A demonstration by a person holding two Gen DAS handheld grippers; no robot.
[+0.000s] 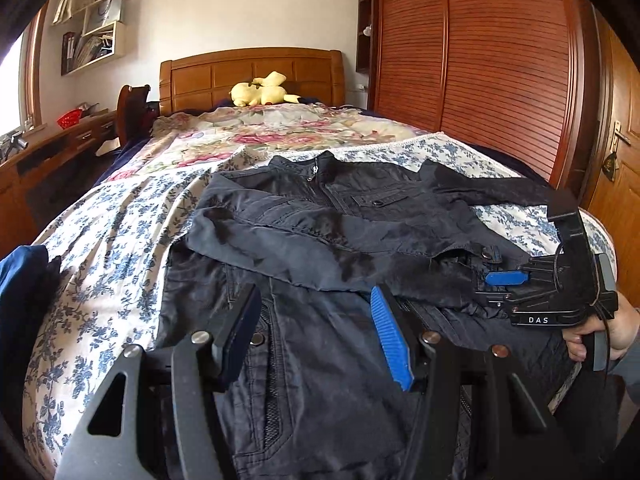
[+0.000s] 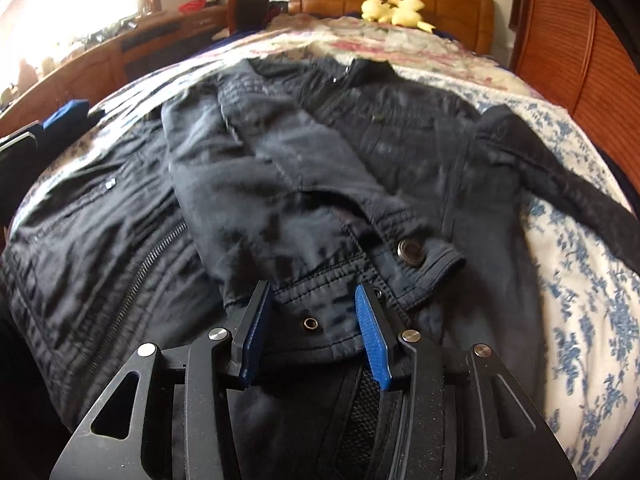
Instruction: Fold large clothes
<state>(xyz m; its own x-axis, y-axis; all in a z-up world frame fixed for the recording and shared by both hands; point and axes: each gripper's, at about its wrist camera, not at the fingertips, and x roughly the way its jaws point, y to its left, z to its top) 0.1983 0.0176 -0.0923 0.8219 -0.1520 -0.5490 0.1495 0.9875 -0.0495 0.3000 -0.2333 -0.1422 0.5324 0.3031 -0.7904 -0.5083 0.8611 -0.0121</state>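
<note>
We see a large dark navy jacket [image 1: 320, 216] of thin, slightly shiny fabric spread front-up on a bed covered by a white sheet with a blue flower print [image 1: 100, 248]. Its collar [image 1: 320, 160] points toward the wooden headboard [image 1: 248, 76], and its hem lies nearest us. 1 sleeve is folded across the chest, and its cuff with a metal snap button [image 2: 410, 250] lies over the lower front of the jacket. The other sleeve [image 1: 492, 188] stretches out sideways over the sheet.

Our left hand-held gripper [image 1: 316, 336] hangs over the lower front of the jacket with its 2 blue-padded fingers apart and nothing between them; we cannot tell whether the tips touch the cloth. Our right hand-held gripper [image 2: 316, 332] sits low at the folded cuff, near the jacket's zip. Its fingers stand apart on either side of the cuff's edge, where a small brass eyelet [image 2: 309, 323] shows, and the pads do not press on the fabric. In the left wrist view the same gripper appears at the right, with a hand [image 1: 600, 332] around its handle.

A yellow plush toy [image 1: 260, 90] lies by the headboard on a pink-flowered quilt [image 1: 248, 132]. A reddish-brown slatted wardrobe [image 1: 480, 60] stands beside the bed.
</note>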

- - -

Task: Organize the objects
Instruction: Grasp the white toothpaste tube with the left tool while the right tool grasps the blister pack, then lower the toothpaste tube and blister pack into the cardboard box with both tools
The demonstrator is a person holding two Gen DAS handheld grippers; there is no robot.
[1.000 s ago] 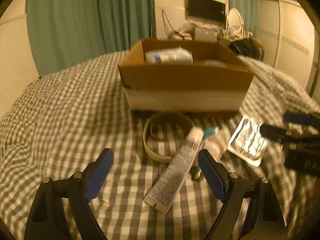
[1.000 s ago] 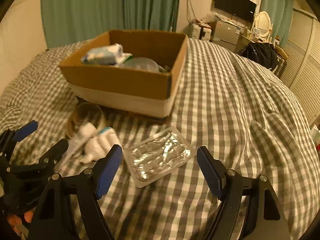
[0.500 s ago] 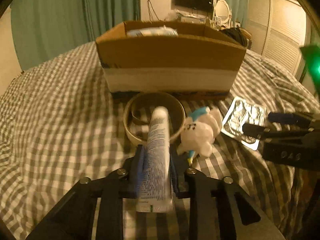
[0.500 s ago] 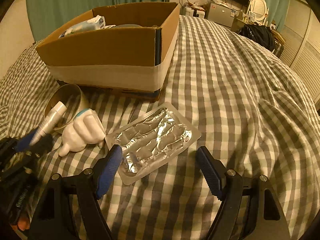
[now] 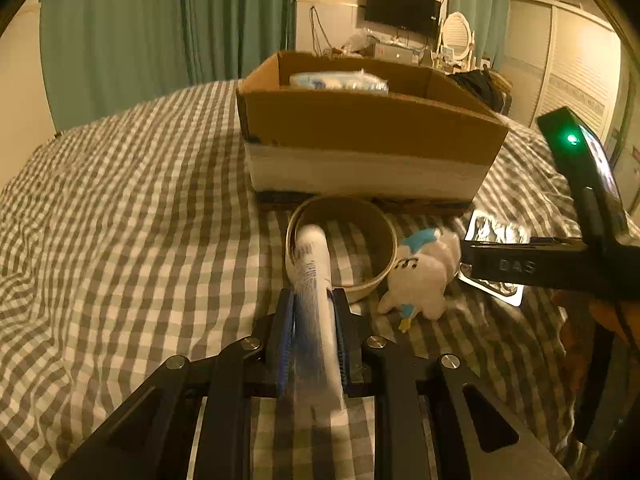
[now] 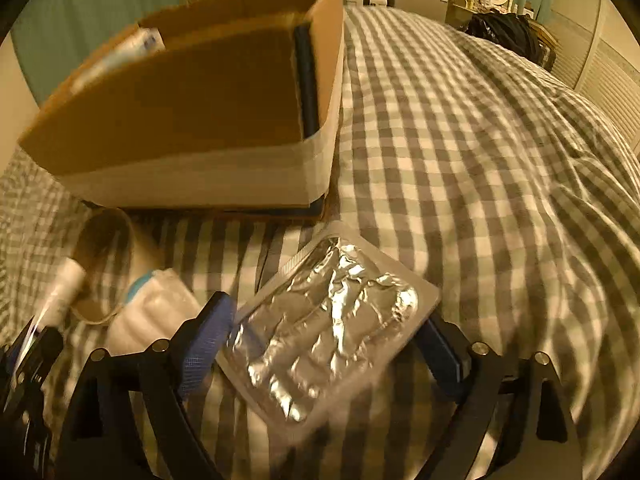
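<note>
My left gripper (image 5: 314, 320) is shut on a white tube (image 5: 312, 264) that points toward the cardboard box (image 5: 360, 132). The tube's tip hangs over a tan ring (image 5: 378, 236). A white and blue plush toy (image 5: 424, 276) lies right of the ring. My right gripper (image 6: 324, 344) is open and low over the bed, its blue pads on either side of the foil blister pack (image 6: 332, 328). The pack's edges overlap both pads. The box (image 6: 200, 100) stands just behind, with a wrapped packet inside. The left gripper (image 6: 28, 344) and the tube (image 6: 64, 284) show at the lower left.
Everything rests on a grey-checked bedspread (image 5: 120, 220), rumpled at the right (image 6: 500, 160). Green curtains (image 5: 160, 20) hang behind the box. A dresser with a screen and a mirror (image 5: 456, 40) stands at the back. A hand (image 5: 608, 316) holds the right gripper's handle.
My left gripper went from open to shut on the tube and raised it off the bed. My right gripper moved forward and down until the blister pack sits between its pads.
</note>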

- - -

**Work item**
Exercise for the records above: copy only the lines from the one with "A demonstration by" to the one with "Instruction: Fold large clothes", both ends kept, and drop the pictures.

**Result of the task**
A demonstration by a person holding two Gen DAS handheld grippers; no robot.
[+0.000s] 
[+0.000s] 
Instruction: Fold large clothes

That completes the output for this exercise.